Lost in Wonder or Lost in Space?
John Piper says people don’t go to the Grand Canyon to boost their egos. I get his point but I’m not sure that’s totally correct. You’ve been with people, haven’t you, who talk about where they have been and what they have seen? I’ve seen the glorious Taj Mahal, stood on the foothills of the towering Himalayas, I’ve felt the spray on my face from the awesome Niagara Falls, snorkeled on the Great Barrier Reef, clambered up the Great Wall of China. Some of you have seen yet other magnificent sights, maybe Machu Picchu in the Peruvian Andes, the Northern Lights in Scandinavia, gone on safari in the Serengeti, Tanzania and so on and so on. We think we will impress others by telling them where we have been and what we have seen and this feeds feelings of self-importance.
A fanatical plumber was taken by his friend to see the Niagara Falls. He took one look and said, “I’ll just go and get my tools out of the car. I think I can fix this leak.” This joke makes Piper’s point for him. Unless you’ve lost your humanity then when you stand by the Niagara Falls or on the Grand Canyon you are filled with awe at the sheer wonder and magnificence of what God has created. And at that moment the universe does not revolve around you, around me. Especially as Christians, as the hymn puts it, we find ourselves “lost in wonder, love and praise.” It’s all about him, not about us. In a very real way we become totally insignificant and it doesn’t matter. It’s at such moments that we feel we can say “Amen” when John the Baptist says, “He must increase but I must decrease.”

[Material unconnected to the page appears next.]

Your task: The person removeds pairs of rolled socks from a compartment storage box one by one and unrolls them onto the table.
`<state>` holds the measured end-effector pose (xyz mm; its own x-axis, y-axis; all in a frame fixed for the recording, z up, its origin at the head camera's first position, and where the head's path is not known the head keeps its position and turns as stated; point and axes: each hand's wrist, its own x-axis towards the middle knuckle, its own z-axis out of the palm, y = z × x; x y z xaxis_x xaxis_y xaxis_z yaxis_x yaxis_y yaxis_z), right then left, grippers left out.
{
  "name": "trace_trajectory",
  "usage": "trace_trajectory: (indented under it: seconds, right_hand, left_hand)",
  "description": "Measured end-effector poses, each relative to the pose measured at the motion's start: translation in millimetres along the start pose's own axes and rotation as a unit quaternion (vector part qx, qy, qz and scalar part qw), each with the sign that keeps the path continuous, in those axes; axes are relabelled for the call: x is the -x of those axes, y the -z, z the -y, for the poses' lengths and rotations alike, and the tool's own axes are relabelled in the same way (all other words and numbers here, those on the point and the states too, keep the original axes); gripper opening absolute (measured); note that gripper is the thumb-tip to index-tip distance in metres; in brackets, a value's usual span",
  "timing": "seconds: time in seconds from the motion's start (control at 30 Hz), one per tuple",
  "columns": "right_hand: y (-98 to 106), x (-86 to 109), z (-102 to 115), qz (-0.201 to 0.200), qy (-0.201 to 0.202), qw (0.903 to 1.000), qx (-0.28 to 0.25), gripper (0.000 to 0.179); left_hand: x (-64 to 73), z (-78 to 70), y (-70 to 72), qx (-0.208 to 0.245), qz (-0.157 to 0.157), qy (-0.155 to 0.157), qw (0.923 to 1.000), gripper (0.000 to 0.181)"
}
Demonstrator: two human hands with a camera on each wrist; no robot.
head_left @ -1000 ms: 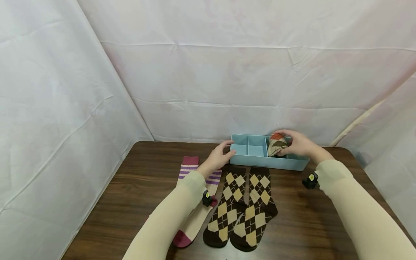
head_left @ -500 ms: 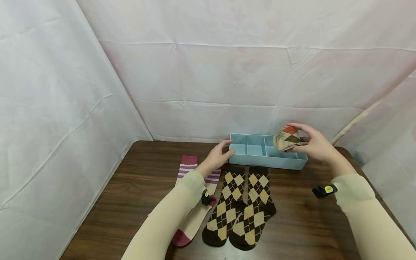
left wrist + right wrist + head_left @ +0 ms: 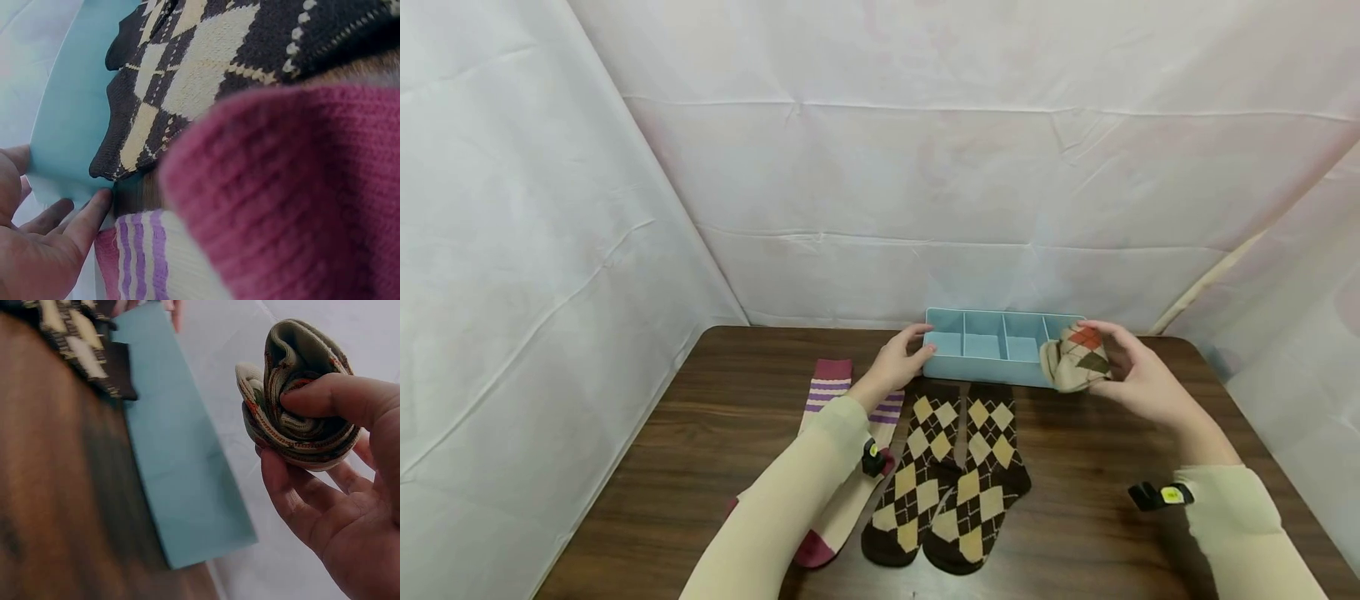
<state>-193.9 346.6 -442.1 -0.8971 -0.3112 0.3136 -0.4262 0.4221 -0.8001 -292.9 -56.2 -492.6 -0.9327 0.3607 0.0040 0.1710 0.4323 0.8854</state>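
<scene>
My right hand [image 3: 1150,385] grips a rolled-up pair of beige argyle socks [image 3: 1078,360] with orange and olive diamonds. The roll is over the right end of a pale blue divided box [image 3: 985,369], covering part of it in the head view. Up close in the right wrist view, the thumb presses into the coiled end of the roll [image 3: 306,434] while the fingers support it from below. At the box's left end, my left hand [image 3: 895,360] holds the corner between thumb and fingers. Three compartments show nothing in them; the rightmost one is mostly hidden.
In front of the box, two dark brown argyle socks [image 3: 910,492] lie flat side by side. Cream socks with purple stripes and maroon toes [image 3: 842,508] lie left of them, partly under my left forearm. White cloth [image 3: 880,167] hangs behind the wooden table [image 3: 700,417].
My right hand has lifted the rolled socks out of the third compartment and carried them right, then lower over the box's right end. The left hand has kept its place on the box.
</scene>
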Motion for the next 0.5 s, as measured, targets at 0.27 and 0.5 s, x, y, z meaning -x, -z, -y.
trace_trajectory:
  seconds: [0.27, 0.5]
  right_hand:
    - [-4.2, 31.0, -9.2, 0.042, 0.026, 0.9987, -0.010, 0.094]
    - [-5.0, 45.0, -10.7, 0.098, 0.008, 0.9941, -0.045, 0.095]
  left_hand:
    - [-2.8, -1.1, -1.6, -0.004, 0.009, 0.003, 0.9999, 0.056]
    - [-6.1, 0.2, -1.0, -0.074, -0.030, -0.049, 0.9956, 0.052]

Of course, not all people look at the glory of nature and the immensity of the universe and respond in the same way. Many modern atheists argue that the immensity of the universe means that human beings are totally insignificant and that the only meaning life has is what we can make of it, for example, “eat, drink and be merry.”
So Stephen Hawking says, “We are such insignificant creatures on a minor planet of a very average star in the outer suburbs of one of a hundred thousand million galaxies. So it is difficult to believe in a God that would care about us or even notice our existence.”

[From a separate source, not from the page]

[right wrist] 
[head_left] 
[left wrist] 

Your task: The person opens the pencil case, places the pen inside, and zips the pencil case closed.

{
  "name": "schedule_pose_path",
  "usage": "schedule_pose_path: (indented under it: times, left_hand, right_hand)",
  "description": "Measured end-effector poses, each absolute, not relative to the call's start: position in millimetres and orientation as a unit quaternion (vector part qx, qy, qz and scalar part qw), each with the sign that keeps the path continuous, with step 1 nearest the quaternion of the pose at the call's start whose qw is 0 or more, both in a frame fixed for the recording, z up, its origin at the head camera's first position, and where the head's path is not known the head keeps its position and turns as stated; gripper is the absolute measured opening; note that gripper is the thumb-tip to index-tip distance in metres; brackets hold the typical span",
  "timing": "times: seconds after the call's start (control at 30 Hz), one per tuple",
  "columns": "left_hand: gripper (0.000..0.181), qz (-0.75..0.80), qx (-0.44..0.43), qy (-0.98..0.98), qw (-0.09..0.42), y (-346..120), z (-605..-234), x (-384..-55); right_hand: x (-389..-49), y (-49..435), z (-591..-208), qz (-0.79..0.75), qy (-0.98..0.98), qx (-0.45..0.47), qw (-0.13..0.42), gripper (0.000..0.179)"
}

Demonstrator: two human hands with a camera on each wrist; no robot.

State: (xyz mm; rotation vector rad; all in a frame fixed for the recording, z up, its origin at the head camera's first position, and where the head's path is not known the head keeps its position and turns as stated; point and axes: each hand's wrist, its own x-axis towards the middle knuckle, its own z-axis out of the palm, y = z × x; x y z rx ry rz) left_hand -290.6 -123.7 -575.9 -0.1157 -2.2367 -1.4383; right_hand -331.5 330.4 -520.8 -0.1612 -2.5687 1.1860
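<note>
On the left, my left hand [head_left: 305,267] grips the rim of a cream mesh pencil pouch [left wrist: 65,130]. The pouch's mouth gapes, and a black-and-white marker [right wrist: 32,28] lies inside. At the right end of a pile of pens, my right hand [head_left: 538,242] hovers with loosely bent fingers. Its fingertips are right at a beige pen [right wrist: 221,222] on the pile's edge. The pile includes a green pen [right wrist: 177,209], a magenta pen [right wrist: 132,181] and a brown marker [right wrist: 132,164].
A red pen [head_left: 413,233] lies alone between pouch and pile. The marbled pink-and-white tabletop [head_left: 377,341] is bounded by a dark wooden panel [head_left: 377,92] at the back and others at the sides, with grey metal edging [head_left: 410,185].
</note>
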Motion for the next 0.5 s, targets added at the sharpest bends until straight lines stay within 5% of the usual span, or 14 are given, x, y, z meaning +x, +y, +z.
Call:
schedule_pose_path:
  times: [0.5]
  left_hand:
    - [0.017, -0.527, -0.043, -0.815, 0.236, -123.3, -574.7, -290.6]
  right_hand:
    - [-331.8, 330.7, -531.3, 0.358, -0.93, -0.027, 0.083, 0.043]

Carl Sagan was famous for his Cosmos series. He asked, “Who are we? We find that we live on an insignificant planet of a humdrum star, lost in a galaxy tucked away in a forgotten corner of a universe, in which there are more far more galaxies than people.”
Yet another astrophysicist, George Smoot maintained, “When people really understand the Big Bang and the whole sweep of the evolution of the universe, it will be clear that humans are fairly insignificant.”

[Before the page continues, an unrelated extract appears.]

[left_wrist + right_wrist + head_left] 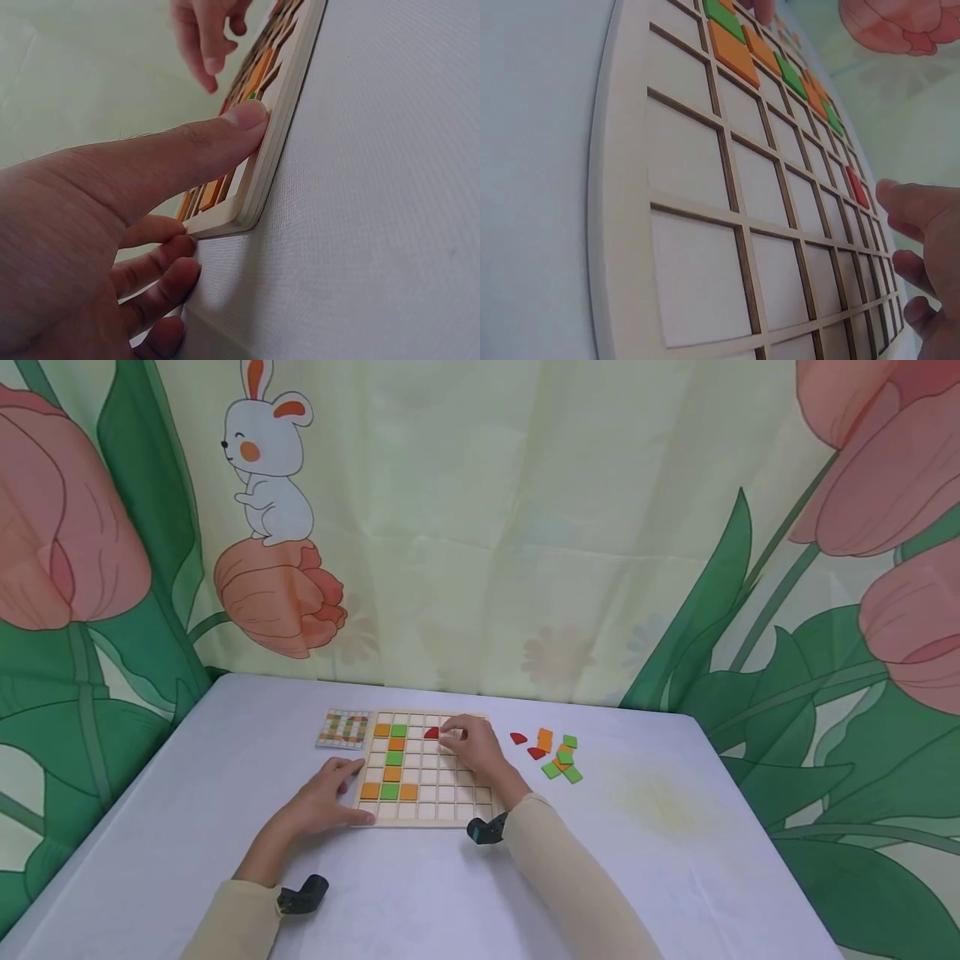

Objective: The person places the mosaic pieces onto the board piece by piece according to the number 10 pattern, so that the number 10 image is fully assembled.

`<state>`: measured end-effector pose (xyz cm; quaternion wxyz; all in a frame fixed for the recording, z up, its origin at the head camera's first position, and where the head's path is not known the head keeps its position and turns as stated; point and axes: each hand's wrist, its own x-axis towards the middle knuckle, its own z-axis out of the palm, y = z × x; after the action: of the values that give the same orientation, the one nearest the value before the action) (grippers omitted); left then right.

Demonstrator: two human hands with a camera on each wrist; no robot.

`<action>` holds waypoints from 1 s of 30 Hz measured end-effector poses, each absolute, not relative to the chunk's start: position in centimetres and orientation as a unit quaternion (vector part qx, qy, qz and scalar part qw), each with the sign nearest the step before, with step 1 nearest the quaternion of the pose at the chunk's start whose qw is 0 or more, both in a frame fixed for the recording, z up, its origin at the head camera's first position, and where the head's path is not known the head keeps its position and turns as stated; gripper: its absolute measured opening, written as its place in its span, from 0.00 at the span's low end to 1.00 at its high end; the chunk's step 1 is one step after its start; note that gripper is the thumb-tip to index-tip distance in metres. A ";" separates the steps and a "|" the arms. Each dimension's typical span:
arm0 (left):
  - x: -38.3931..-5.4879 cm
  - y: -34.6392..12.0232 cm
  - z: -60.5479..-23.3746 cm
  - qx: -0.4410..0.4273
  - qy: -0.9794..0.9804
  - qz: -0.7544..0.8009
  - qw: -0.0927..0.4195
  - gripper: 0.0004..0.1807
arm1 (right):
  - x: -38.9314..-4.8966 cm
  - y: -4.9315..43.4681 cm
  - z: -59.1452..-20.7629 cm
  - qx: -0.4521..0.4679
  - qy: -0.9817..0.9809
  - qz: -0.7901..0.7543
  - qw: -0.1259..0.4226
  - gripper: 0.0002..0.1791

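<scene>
A wooden grid board (427, 822) lies on the table, with orange and green square tiles in its left columns. My left hand (322, 797) rests at its near left corner, thumb (241, 120) pressing the near rim and fingertips at the left side. Near the far edge of the grid sits a red quarter-round tile (432, 732). My right hand (474, 745) hovers just right of this red tile, thumb and forefinger curved and parted with nothing between them. In the right wrist view, its fingertips are beside the red tile (857, 187).
A pattern card (343, 729) with a coloured grid lies against the board's left side. Loose tiles lie right of the board: red quarter-rounds (518, 738), orange pieces (545, 740) and several green squares (573, 774), some overlapping. A printed curtain (480, 527) hangs behind the table.
</scene>
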<state>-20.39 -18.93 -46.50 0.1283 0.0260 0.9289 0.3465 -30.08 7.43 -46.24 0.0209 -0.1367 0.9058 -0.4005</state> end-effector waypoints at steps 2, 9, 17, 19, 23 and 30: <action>-20.5 -19.0 -46.6 0.025 0.929 0.346 0.129 0.60 | -29.9 7.8 -46.2 -0.137 0.906 -0.399 0.021 0.10; -20.5 -18.9 -46.6 0.025 0.929 0.347 0.127 0.61 | -29.3 9.3 -46.0 -0.114 0.902 -0.414 0.037 0.13; -20.4 -18.9 -46.5 0.025 0.928 0.349 0.126 0.60 | -28.6 11.4 -46.1 -0.094 0.908 -0.408 0.027 0.13; -20.4 -18.9 -46.5 0.026 0.929 0.348 0.124 0.60 | -28.5 12.0 -46.0 -0.086 0.910 -0.404 0.023 0.13; -20.3 -18.8 -46.5 0.027 0.929 0.348 0.121 0.60 | -28.1 13.3 -45.9 -0.077 0.914 -0.399 0.012 0.12; -20.3 -18.8 -46.5 0.029 0.930 0.345 0.123 0.59 | -27.7 15.5 -45.8 -0.051 0.920 -0.388 0.008 0.12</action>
<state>-20.28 -18.77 -46.48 0.1235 0.0288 0.9298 0.3454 -27.69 15.51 -45.79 0.0078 -0.0509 0.9201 -0.3884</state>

Light moves at a speed of 186,000 miles per second (299,792 kms per second), that is, approximately 6 trillion miles (9.6 trillion kms) in a year. So vast is the universe that some of the distant galaxies are believed to be not millions of miles, but millions of light-years away! Our sun is one of about 100 billion stars in our galaxy. Our galaxy belongs to a small cluster of 19 galaxies which occupy a region over 3 million light-years in diameter. Over a billion galaxies can now be observed containing 1023 stars. If our sun and our entire galaxy is so infinitesimally small what does that make you and me? What possible significance can a puny human being have in such an unspeakably vast universe?
In Psalm 8 the insignificance of people is central. David so gets this that he asks God, “…what is man that you are mindful of him, the son of man that you care for him?” Stop and think about this for a moment. As we know, the universe is vast far beyond what ancients like David could ever have imagined. Yet David asks this question precisely because he stood in awe at the immensity of the universe as he understood it. David says, “When I consider your heavens, the work of your fingers, the moon and the stars, which you have set in place, what is man that you are mindful of him, the son of man that you care for him?”
Let’s change David’s question to see more clearly what he is saying. “what is man if you are not mindful of him, the son of man if you don’t care for him?” You get the point. Take God out of the picture and his love for human beings and atheists are dead right. People are then not lost in wonder, but rather lost in space. We become insignificant, unimportant creatures, no more significant than any other creature that lives on our planet.